Phantom hummed. “I can stay for a bit. Thirty minutes.”
“Okay, I’ll call him. His name is Tim, by the way. Thanks for taking the time to meet him!”
“No problem.”
Danny texted Tim, and minutely frowned as he picked up the sound of Tim’s ringtone. Shit, that pretty much confirmed his suspicions. He got a text back from Tim.
Timsy
[5 nin]
Nin
Nin
Nin
Min
Danny huffed an amused breath. “He’ll be here in five minutes.”
“Alright.”
Danny texted back an okay.
Five minutes later, a flushed and disheveled Tim peeled onto the street and right to the curb.
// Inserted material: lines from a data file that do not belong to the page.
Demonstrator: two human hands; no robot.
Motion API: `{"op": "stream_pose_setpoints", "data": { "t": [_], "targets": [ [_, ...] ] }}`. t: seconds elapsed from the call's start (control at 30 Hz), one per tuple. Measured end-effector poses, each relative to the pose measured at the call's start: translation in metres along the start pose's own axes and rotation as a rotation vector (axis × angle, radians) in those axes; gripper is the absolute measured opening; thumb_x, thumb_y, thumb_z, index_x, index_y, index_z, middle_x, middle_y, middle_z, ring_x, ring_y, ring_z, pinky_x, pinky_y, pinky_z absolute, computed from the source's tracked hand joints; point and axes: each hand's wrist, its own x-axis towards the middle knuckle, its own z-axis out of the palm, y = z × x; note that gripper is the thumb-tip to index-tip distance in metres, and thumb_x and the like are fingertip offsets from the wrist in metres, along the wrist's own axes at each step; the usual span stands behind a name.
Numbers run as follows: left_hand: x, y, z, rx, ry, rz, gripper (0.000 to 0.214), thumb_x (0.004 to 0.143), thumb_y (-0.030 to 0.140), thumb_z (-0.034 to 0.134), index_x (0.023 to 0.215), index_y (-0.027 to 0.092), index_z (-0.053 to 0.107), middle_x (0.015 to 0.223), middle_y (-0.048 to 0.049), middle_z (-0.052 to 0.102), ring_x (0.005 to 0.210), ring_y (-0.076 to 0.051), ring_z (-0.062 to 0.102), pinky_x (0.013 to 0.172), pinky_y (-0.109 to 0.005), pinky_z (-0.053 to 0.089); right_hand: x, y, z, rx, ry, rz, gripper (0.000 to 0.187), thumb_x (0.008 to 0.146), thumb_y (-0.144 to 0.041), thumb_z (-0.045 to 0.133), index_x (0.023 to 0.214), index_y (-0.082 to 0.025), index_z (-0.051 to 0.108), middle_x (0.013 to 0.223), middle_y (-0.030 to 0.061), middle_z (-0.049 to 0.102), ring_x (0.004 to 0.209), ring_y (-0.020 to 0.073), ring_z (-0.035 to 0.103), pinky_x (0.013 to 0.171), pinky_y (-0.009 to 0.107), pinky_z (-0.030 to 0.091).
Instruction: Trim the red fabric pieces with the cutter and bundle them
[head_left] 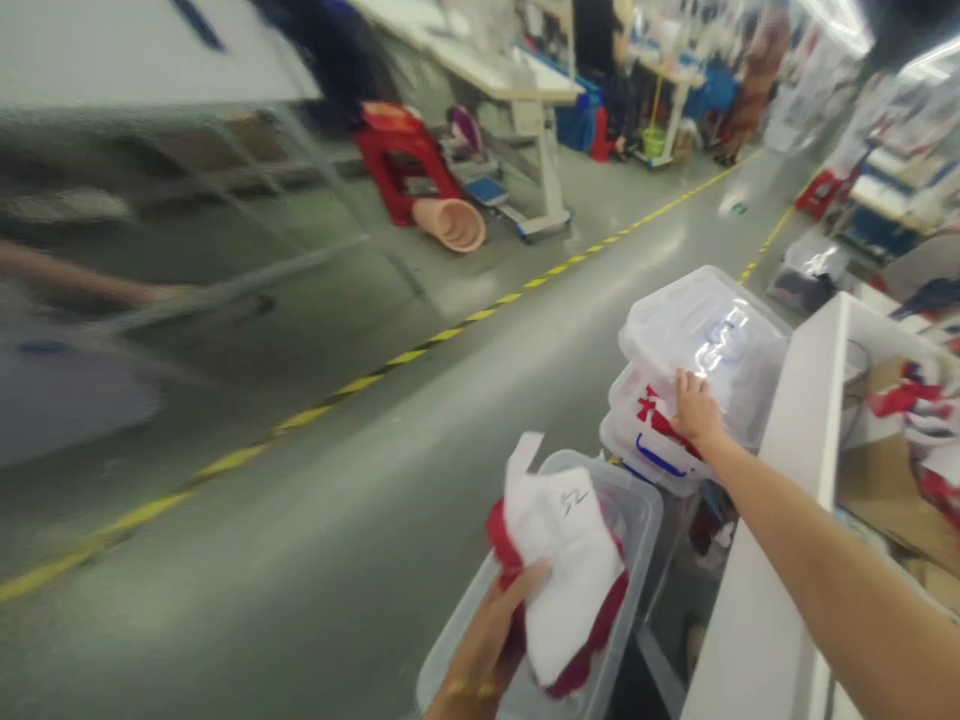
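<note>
My left hand [491,622] grips a bundle of dark red fabric pieces [609,612], the thumb on a white sheet [574,575] with handwriting that lies over them. The bundle is above an uncovered clear plastic bin [646,505]. Farther forward, my right hand [697,408] has its fingers curled at the front edge of a translucent box lid [675,310]. That lid sits tilted over a plastic box [626,405] with a blue handle, and red and white cloth [654,408] shows beneath it. The underside of the right hand is hidden.
A white-edged table [795,450] with cloth and cardboard runs along my right. Yellow-black floor tape [457,330] borders the aisle. At left are a red stool [405,155], a tipped pink bucket [450,224], worktables and another person's blurred arm [82,275]. People stand farther back.
</note>
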Motion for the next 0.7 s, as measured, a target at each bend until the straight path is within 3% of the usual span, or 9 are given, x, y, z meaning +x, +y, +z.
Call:
{"op": "stream_pose_setpoints", "data": {
  "t": [0.1, 0.17, 0.33, 0.43, 0.53, 0.7],
  "targets": [
    [0.029, 0.018, 0.040, -0.053, -0.140, 0.103, 0.046, 0.078, 0.004, 0.064, 0.123, -0.001, 0.060, 0.093, -0.0169, 0.074, 0.093, -0.032, 0.072, 0.092, -0.043, 0.057, 0.014, 0.000, -0.001, -0.025, 0.049, 0.004, 0.075, 0.085, -0.024, 0.059, 0.150, -0.010, 0.024, 0.141, 0.0235, 0.038, 0.120, 0.0319, 0.046, 0.090, 0.040, 0.052],
    [0.048, 0.024, 0.073, -0.130, -0.223, 0.168, 0.048, 0.077, 0.002, 0.062, 0.125, 0.001, 0.059, 0.097, -0.0152, 0.074, 0.096, -0.031, 0.071, 0.096, -0.046, 0.054, 0.023, -0.001, -0.001, -0.045, 0.069, 0.002, 0.073, 0.085, -0.028, 0.061, 0.147, -0.010, 0.028, 0.136, 0.0218, 0.042, 0.116, 0.0308, 0.049, 0.086, 0.039, 0.053],
    [0.100, 0.018, 0.160, -0.263, -0.358, 0.222, 0.052, 0.067, 0.001, 0.071, 0.118, 0.004, 0.063, 0.103, -0.0159, 0.073, 0.104, -0.031, 0.068, 0.100, -0.045, 0.051, 0.048, -0.009, -0.005, -0.103, 0.084, -0.024, 0.070, 0.081, -0.028, 0.067, 0.140, -0.010, 0.034, 0.127, 0.0197, 0.047, 0.110, 0.0310, 0.054, 0.083, 0.038, 0.051],
    [0.133, 0.003, 0.208, -0.346, -0.332, 0.244, 0.067, 0.063, -0.001, 0.075, 0.127, 0.010, 0.058, 0.112, -0.0143, 0.071, 0.107, -0.028, 0.067, 0.101, -0.039, 0.051, 0.066, -0.009, -0.013, -0.138, 0.088, -0.047, 0.059, 0.082, -0.022, 0.063, 0.134, -0.010, 0.037, 0.121, 0.0194, 0.049, 0.109, 0.0319, 0.055, 0.083, 0.039, 0.049],
    [0.159, -0.015, 0.249, -0.390, -0.271, 0.192, 0.073, 0.069, 0.001, 0.070, 0.137, 0.012, 0.048, 0.124, -0.0169, 0.065, 0.106, -0.026, 0.067, 0.096, -0.038, 0.054, 0.080, -0.004, -0.025, -0.181, 0.099, -0.053, 0.060, 0.080, -0.024, 0.066, 0.130, -0.009, 0.037, 0.119, 0.0188, 0.048, 0.107, 0.0325, 0.055, 0.081, 0.039, 0.048],
    [0.178, -0.040, 0.294, -0.363, -0.270, 0.092, 0.075, 0.072, 0.005, 0.069, 0.141, 0.012, 0.039, 0.126, -0.0175, 0.063, 0.104, -0.024, 0.067, 0.090, -0.035, 0.054, 0.086, -0.002, -0.039, -0.238, 0.093, -0.046, 0.066, 0.075, -0.027, 0.069, 0.128, -0.010, 0.035, 0.114, 0.0166, 0.048, 0.101, 0.0312, 0.055, 0.077, 0.037, 0.046]
  ]
}}
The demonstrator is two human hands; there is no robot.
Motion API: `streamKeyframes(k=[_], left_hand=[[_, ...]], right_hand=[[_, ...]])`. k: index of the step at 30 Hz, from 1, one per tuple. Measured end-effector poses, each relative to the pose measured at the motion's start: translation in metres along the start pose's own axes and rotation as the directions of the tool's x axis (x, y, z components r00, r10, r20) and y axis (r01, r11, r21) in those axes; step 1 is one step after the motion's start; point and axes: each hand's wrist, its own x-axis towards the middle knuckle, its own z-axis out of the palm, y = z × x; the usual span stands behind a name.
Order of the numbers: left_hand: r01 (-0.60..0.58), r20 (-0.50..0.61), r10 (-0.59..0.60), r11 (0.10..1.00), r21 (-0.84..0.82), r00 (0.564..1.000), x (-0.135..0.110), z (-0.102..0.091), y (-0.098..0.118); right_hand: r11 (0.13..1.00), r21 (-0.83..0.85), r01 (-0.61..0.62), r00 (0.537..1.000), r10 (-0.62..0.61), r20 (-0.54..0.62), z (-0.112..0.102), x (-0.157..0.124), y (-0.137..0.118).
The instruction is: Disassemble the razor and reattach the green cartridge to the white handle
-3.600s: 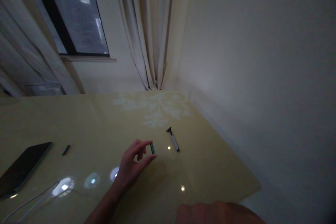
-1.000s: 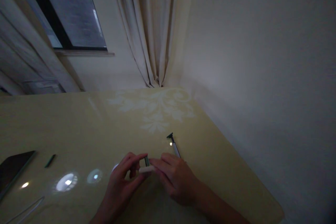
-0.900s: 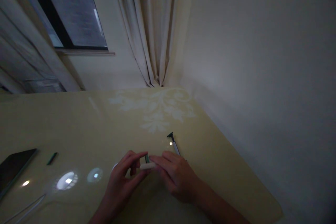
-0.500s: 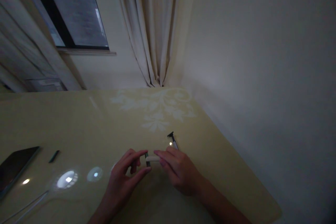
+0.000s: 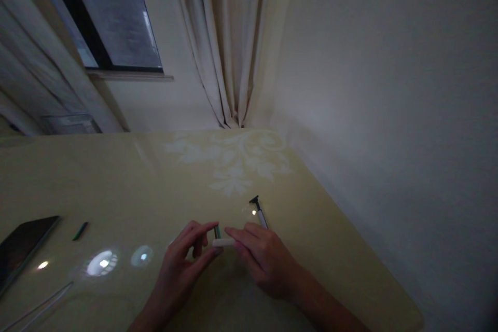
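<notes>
My left hand (image 5: 184,259) pinches a small dark and green razor cartridge (image 5: 217,231) upright between thumb and fingertip. My right hand (image 5: 266,259) is closed around a pale stick (image 5: 223,243) with a blunt end; the rest of it is hidden in the fingers. The stick's tip lies against the lower part of the cartridge, close to my left thumb. Just beyond my right hand, a razor (image 5: 260,211) with a dark head and grey handle rests on the table, its lower end hidden.
On the yellowish glossy table (image 5: 116,181) lie a dark tablet (image 5: 27,241), a small green and black strip (image 5: 80,231) and a thin white cable (image 5: 46,303) at left. A wall (image 5: 389,140) borders the right edge; curtains (image 5: 229,52) hang behind.
The pale stick has moved down along the cartridge, from its middle to its lower end. My right hand has shifted slightly down; my left hand keeps its pinch.
</notes>
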Motion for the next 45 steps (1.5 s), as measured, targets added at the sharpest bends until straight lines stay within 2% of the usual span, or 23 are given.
streamKeyframes(k=[3,8,13,17,22,26,31,36,41,45], left_hand=[[0.006,0.0,-0.006,1.0,-0.006,1.0,-0.0003,0.0015,-0.0007],[-0.007,-0.005,0.007,1.0,-0.024,1.0,0.0,0.0022,0.0017],[-0.025,-0.028,0.025,1.0,-0.001,0.999,0.0003,0.0008,0.0029],[-0.038,-0.01,0.038,0.999,0.001,0.999,0.0007,-0.0003,0.005],[-0.065,-0.021,0.065,0.998,0.022,0.998,0.0004,0.0012,0.0037],[-0.083,0.0,0.083,0.997,0.003,0.997,-0.0023,0.0044,-0.0012],[-0.067,0.024,0.066,0.997,0.023,0.998,-0.0035,0.0037,-0.001],[-0.086,0.02,0.086,0.996,0.024,0.996,-0.0009,0.0018,0.0008],[-0.078,-0.015,0.078,0.996,0.035,0.997,-0.0008,0.0013,0.001],[-0.081,-0.005,0.081,0.996,0.025,0.997,-0.0023,0.0014,0.0009]], right_hand=[[0.999,-0.002,-0.037,0.998,0.037,-0.041,0.0008,0.0003,0.0005],[1.0,0.019,0.024,1.0,-0.024,-0.005,-0.0001,0.001,-0.0007],[1.0,0.017,-0.022,0.999,0.023,-0.042,-0.0016,0.0007,0.0003],[0.999,0.034,0.014,1.0,-0.013,-0.015,0.0004,0.0003,-0.0004],[1.0,0.017,-0.025,0.997,0.026,-0.069,-0.0015,0.0003,-0.0006],[1.0,0.017,0.02,1.0,-0.02,-0.009,-0.0015,0.0009,-0.0014],[1.0,-0.015,-0.011,0.998,0.01,-0.063,-0.0024,0.001,0.0021],[0.999,-0.012,0.045,0.999,-0.045,-0.017,-0.0005,0.002,0.0017],[1.0,-0.01,0.005,0.998,-0.006,-0.062,-0.0008,0.0024,0.0042],[0.998,0.009,0.067,0.997,-0.066,-0.027,0.001,0.0016,0.004]])
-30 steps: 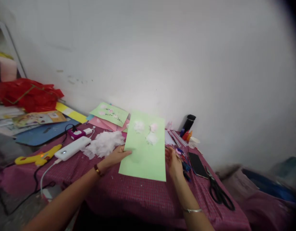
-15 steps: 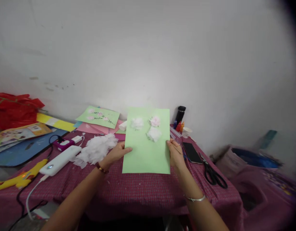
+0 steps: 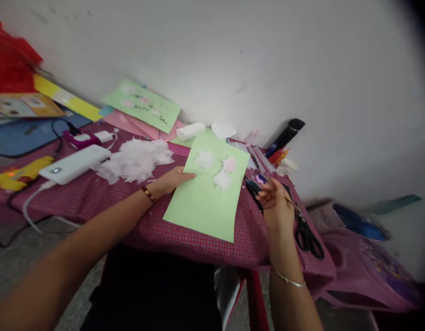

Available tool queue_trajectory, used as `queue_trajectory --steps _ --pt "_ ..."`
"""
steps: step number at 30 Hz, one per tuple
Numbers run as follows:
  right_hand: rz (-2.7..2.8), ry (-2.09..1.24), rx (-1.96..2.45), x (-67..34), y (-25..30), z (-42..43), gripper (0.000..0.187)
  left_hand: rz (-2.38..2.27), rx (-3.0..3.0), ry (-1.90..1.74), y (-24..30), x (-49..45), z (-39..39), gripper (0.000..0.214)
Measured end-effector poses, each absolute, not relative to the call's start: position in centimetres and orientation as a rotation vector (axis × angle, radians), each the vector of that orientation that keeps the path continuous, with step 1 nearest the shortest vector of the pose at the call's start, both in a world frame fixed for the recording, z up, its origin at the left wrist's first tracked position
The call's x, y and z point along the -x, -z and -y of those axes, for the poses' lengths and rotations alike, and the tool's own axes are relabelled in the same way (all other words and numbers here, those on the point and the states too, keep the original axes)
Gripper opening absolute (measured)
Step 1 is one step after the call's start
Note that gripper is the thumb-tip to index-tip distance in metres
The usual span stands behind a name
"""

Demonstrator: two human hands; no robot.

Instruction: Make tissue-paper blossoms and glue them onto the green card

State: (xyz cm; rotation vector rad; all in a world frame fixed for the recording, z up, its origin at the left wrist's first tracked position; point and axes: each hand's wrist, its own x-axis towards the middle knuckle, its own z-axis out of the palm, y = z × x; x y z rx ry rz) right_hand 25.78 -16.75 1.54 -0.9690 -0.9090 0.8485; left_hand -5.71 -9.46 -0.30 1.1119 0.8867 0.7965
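Note:
My left hand (image 3: 174,180) grips the left edge of a light green sheet of paper (image 3: 205,207), thumb on top. White and pink petal flowers (image 3: 222,179) with faint dark marks around them sit on the sheet's upper half. To the right of the paper, my right hand (image 3: 278,202) is raised over the table with its fingers curled. A thin stick, apparently a paintbrush (image 3: 289,201), lies in its grip; its tip is blurred. Left of the sheet is a pile of white petals (image 3: 136,158).
A second green flower sheet (image 3: 143,105) leans at the back over pink paper. A white power bank (image 3: 74,164) and yellow glue gun (image 3: 22,174) lie left. Black scissors (image 3: 309,239), a black bottle (image 3: 284,135) and small paint bottles (image 3: 279,157) are on the right.
My right hand has let go of the sheet's right edge and moved right with the paintbrush. The sheet is lower and tilted, still in my left hand. The view has tipped downward and rotated.

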Motion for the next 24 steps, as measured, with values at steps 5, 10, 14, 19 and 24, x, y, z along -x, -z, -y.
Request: queue_trajectory --steps 5,10,14,19,24 --pt "1.277 -0.839 1.005 -24.6 -3.1 14.9 0.033 -1.051 -1.145 -0.754 -0.3 4.8 9.8 0.035" --pt "1.443 -0.845 1.114 -23.4 -3.6 12.9 0.011 -1.236 -1.131 -0.685 -1.2 4.1 10.2 0.037" --pt "1.494 -0.947 1.207 -24.0 -2.9 11.4 0.008 -1.322 -1.141 -0.601 -1.0 4.1 10.0 0.035" --pt "1.497 -0.985 1.315 -24.5 -1.1 10.7 0.010 -1.341 -1.202 -0.581 -0.3 4.5 10.3 0.030" --pt "1.535 -1.044 1.260 -24.3 -0.3 10.4 0.012 -1.422 -1.643 -0.702 0.2 4.9 10.8 0.018"
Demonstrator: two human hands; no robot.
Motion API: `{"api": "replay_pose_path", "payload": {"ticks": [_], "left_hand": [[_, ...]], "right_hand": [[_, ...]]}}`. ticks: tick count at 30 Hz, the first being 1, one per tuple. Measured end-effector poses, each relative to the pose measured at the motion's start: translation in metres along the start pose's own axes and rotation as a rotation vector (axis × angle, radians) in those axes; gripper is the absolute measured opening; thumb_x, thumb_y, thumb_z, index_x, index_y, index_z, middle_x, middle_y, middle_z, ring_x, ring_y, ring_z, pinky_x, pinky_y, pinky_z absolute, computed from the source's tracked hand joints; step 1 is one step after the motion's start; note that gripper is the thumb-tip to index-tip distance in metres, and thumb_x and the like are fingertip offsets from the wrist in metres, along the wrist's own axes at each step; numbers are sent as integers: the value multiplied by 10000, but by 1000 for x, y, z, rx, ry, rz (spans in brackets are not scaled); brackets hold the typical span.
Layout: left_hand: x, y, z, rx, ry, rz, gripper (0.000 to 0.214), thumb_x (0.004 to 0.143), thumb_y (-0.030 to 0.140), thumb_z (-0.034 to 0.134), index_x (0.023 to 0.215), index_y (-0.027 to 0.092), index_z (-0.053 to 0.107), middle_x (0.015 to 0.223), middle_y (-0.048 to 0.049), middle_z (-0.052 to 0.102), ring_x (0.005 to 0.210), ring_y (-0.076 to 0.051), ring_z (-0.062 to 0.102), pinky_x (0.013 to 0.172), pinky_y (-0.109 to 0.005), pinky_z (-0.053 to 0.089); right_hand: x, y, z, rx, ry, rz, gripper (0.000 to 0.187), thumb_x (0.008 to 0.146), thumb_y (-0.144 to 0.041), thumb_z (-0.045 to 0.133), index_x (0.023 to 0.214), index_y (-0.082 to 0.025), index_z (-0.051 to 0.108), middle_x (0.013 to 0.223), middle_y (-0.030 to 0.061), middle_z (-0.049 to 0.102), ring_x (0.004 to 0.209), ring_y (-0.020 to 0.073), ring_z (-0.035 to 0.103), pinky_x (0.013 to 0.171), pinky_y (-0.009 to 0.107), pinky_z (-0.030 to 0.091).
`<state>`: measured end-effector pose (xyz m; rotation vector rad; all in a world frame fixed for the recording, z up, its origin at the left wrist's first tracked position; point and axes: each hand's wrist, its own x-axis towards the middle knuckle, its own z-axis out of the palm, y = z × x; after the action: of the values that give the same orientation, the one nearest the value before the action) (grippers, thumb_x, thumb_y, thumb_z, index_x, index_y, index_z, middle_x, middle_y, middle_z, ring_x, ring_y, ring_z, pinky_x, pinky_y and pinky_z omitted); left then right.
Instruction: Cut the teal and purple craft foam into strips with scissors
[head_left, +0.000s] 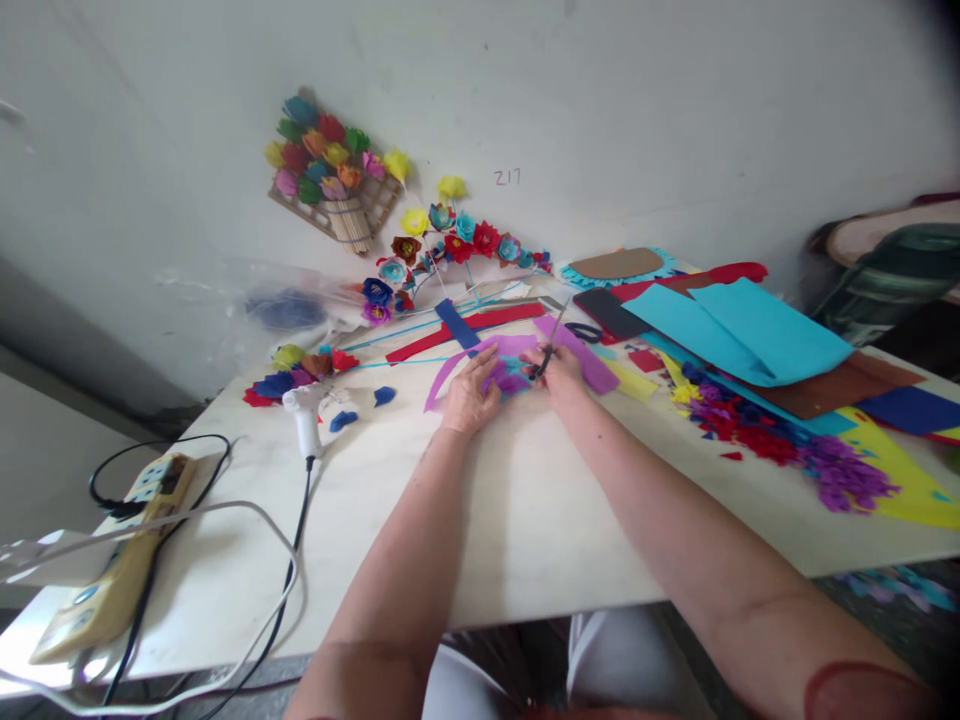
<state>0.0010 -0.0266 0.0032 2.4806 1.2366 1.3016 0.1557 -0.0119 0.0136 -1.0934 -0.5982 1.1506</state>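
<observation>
My left hand [472, 392] lies over a curved strip of purple paper [442, 385], its fingers stretched out on the table. Close beside it, my right hand [562, 372] grips a pair of scissors [556, 335] by the dark handles, with the blades pointing up and away. Small light-blue pieces [514, 368] show between the two hands, partly covered by the fingers. Another purple sheet [596, 365] extends behind and to the right of my right hand.
A white glue gun [304, 420] and a power strip [120, 560] with cables sit at left. Paper flowers [484, 240] stand at the back. Blue sheets [772, 325], a phone [609, 314] and piles of cut petals [840, 470] lie at right. Blue petals [384, 396] lie left.
</observation>
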Motion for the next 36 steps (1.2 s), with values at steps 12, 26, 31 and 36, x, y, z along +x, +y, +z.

“Here!” He said as he tumbled out of the car.
“Damn, bro. You good?”
“Fine- oh my god, you’re the green guy!” Danny had to hand it to Tim. If he didn’t already figure out he was Red Robin, Danny would’ve believed the act. Holy shit, wait, he called his friend broke. Hah!
“It’s Phantom. Nice to meet you, Tom.”
A quick sliver of sullenness flashed over Tim’s face. “It- it’s Tim.”
“Oh, right. Sorry, human names sound so similar.” Danny leaned back and hid a grin as his doppelgänger messed with his friend.
“Oh, wow, you’re not human? What are you then?”
“Oh my god, Tim, you can’t just ask him what he is!” Danny scolded. These vigilantes were really similar.
“Sorry…” Tim apologized.
“It’s fine. To answer your question, I’m dead. Ghost.”
“Do you really pay taxes?”
Phantom tilted his head. “Yes, of course.” By the, Danny meant that he paid both human taxes and oversaw the Zone’s taxes. “You know that saying, something about never escaping from two things and that’s taxes and death? You can escape death- might come back a little wrong- but taxes are in the afterlife too.”
“Come back a little wrong?” Tim asked, eyes suddenly sharp.
“Come back a little,” Phantom gestured to himself. “Green. More emotive and prone to irritation.”
Tim stared.
——
“Jason, are you a ghost?” Dick, crouched on the top of Danny’s apartment building whispered.
Red Hood, crouched in the same area, stayed silent.
——
“How did you die?”
Phantom snarled and disappeared.
Tim whirled around, looking bewildered. Behind him, Danny struggled to stay calm.
“Where’d he go?”
“He probably didn’t want to hurt you.” Danny sighed.
“What? What did I do?”
“You asked him how he died. That’s like, the ultimate social taboo.”
“I didn’t know that!”
“It’s common sense, dude. Trauma like that has to be shared instead of asked about. Generally.” Danny sighed. “Come on, let’s get off the street and I’ll give you a crash course in manners.”
——
Bruce, upon hearing about the conversation, dove headfirst into researching the after life.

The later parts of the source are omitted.